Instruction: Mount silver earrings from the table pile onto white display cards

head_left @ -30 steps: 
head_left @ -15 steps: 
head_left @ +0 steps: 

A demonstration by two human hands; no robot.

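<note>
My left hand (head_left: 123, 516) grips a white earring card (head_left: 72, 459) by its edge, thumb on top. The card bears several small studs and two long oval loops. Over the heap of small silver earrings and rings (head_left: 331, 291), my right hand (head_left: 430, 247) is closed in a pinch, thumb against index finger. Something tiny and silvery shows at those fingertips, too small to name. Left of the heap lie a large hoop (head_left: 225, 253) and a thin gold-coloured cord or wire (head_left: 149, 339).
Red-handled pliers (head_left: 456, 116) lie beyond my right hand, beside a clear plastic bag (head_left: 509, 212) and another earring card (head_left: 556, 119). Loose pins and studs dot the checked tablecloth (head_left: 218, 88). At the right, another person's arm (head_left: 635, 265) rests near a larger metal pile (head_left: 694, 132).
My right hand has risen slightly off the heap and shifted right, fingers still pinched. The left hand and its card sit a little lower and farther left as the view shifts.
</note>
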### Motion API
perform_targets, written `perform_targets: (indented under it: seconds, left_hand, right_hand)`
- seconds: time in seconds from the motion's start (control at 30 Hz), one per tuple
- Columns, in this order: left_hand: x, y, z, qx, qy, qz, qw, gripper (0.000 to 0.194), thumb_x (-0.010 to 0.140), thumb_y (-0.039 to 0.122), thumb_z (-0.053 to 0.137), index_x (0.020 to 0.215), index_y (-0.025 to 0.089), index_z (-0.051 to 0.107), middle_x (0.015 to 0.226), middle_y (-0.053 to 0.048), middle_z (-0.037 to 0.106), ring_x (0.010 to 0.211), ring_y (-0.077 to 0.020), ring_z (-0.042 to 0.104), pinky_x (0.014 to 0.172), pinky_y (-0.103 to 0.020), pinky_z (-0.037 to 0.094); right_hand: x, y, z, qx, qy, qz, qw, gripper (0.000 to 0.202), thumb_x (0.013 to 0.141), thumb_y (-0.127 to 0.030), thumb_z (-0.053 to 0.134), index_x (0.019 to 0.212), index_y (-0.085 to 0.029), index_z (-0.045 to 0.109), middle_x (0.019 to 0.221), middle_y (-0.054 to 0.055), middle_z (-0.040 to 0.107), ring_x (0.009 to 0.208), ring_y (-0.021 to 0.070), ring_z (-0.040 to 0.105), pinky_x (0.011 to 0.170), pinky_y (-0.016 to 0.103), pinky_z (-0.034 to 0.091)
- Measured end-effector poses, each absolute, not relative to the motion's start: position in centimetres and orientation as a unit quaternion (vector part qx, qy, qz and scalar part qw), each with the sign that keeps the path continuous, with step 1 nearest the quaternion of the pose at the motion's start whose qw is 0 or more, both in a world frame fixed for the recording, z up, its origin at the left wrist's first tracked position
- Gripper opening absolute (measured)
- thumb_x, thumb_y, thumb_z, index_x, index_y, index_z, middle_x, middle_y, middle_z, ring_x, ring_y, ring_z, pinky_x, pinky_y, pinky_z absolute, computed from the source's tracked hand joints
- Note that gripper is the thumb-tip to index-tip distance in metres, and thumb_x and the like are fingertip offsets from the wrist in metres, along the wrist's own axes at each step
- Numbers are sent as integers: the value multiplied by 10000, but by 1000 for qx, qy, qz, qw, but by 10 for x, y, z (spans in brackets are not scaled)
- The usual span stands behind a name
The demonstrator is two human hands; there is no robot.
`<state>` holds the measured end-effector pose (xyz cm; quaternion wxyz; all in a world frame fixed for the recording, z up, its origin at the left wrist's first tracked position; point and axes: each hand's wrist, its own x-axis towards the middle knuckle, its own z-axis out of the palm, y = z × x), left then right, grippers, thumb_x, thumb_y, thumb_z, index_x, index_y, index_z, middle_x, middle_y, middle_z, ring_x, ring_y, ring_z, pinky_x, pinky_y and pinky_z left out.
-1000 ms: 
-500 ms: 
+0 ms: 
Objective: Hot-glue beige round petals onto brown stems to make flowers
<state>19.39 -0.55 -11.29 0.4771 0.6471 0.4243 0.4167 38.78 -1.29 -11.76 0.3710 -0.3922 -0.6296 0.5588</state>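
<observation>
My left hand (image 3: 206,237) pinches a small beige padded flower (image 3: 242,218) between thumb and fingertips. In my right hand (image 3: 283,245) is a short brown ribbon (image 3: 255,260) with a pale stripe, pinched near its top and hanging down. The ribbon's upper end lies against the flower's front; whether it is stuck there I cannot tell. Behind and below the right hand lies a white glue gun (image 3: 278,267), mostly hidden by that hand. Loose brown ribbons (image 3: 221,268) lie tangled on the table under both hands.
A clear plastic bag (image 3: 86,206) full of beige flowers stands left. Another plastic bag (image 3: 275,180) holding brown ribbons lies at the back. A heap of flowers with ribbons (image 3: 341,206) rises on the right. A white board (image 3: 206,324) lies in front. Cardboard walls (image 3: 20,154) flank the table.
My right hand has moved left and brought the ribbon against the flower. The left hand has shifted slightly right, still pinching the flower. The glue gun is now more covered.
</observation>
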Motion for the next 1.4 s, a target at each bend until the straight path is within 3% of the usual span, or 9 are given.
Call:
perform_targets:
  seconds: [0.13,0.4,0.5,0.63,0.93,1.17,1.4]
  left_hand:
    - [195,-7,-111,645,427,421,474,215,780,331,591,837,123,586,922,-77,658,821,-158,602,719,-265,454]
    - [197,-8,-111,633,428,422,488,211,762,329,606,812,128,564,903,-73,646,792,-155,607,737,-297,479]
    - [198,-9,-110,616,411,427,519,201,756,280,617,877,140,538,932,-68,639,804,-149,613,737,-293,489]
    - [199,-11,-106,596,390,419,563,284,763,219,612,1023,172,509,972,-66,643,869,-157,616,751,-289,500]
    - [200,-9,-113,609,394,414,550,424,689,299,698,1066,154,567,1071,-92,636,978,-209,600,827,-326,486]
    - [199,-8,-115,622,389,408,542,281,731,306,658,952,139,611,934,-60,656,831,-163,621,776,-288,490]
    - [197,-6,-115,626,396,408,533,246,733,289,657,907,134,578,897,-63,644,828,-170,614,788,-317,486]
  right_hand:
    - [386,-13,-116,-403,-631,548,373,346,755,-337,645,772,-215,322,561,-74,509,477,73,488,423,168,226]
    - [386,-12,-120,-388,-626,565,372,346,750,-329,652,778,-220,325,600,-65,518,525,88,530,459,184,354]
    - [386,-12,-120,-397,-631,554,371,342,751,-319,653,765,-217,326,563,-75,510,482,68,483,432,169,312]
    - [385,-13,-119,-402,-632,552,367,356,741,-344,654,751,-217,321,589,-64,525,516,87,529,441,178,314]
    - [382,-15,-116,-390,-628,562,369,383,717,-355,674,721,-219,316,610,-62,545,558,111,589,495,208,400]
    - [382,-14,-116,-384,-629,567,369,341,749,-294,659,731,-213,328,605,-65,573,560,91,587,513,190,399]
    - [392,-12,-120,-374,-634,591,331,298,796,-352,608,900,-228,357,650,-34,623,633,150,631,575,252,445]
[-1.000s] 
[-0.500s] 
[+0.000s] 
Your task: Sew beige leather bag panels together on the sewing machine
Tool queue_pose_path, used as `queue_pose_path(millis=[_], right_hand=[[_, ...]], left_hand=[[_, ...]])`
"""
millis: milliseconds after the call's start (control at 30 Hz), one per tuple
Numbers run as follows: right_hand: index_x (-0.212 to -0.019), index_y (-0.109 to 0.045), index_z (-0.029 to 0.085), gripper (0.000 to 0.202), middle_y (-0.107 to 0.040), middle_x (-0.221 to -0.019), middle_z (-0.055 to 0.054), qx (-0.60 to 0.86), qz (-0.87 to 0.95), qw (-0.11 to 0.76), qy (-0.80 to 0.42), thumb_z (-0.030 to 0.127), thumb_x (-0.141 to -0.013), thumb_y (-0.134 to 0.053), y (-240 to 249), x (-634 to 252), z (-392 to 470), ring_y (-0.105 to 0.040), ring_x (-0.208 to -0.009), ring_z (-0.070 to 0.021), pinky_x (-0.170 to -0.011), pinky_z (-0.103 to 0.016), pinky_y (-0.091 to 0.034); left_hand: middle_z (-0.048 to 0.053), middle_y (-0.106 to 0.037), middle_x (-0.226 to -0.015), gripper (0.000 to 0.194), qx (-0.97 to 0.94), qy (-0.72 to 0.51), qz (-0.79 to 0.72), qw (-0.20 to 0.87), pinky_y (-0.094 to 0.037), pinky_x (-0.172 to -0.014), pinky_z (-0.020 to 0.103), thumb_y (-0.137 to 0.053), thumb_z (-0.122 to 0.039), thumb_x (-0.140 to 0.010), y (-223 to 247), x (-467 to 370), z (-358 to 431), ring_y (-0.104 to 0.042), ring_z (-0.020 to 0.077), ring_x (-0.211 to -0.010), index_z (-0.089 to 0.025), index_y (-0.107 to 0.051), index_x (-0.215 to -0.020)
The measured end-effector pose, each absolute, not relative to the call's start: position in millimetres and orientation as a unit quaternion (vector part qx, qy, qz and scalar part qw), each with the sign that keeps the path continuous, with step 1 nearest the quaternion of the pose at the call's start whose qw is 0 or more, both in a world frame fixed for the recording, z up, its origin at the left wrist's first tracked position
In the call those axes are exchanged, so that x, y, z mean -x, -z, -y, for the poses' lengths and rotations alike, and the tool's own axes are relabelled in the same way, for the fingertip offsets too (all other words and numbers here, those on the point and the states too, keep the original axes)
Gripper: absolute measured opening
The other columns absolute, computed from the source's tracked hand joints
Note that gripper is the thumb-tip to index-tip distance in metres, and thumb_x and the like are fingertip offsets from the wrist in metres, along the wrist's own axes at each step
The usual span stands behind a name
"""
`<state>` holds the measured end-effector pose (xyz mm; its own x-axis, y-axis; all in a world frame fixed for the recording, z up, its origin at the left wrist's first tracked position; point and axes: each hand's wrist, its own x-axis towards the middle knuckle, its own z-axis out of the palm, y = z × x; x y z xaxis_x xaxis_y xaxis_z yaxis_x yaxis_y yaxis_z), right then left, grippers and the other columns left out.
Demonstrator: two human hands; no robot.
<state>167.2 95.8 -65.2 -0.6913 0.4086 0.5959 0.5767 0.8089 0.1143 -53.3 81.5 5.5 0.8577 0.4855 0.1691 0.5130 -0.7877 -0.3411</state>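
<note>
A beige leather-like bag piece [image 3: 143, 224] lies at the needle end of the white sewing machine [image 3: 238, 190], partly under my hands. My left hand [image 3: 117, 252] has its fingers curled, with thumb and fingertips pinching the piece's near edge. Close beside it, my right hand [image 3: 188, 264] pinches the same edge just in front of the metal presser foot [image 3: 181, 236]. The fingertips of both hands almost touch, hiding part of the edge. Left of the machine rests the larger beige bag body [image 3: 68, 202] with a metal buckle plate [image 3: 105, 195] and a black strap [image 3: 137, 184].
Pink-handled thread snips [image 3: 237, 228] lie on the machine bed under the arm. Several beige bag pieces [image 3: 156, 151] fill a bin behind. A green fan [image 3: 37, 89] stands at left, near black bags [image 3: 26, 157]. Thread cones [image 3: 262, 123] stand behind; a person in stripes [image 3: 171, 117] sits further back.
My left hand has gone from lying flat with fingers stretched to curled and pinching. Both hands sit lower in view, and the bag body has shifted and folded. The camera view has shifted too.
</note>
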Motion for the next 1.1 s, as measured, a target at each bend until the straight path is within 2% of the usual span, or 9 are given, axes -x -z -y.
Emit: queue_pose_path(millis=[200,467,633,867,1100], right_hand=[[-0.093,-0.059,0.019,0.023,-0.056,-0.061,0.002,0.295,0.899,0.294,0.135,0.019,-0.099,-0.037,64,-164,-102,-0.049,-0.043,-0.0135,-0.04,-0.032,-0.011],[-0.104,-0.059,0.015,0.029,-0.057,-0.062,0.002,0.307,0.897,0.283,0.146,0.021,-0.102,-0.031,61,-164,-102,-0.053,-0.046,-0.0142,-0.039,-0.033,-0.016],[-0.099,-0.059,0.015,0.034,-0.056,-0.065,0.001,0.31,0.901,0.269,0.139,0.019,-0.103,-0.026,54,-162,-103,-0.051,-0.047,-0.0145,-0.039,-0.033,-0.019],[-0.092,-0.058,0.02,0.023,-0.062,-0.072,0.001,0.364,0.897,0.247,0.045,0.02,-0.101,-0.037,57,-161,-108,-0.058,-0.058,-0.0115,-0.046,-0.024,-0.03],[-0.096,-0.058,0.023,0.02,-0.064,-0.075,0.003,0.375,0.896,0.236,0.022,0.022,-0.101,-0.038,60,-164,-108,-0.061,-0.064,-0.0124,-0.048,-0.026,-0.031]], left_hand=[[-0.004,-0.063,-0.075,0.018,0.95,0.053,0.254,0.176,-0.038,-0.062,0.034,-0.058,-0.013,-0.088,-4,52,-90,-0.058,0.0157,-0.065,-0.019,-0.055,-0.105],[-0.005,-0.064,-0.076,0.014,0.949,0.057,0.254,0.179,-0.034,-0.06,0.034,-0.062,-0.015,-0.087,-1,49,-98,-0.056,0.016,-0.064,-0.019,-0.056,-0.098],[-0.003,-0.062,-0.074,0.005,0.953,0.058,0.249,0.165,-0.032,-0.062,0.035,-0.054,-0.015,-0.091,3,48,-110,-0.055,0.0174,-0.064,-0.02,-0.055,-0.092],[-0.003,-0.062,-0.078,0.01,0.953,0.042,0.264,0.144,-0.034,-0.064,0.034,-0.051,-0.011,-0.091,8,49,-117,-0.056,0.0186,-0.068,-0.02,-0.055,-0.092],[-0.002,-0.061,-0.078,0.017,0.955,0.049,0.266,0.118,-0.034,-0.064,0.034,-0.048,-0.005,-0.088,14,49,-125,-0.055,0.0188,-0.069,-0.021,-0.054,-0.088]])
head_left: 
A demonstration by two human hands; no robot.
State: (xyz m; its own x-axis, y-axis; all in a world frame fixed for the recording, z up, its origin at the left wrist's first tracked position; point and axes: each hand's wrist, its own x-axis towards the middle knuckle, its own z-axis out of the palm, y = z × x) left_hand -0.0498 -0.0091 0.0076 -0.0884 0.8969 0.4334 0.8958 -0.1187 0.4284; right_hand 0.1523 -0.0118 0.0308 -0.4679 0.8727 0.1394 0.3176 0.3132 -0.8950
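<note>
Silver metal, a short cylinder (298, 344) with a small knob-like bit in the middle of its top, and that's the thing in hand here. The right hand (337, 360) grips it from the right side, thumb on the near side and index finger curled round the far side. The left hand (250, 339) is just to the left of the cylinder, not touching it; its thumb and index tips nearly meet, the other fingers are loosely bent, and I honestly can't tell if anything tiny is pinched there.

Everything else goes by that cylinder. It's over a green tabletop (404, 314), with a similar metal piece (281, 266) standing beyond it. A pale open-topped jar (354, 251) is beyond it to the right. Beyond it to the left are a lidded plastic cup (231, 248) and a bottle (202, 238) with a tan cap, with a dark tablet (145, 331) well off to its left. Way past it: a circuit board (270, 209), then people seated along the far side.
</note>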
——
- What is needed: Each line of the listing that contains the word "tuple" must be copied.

- Exercise result:
- seconds: time in seconds from the motion's start (control at 30 Hz), one per tuple
millis: milliseconds after the call's start (control at 30 Hz), one per tuple

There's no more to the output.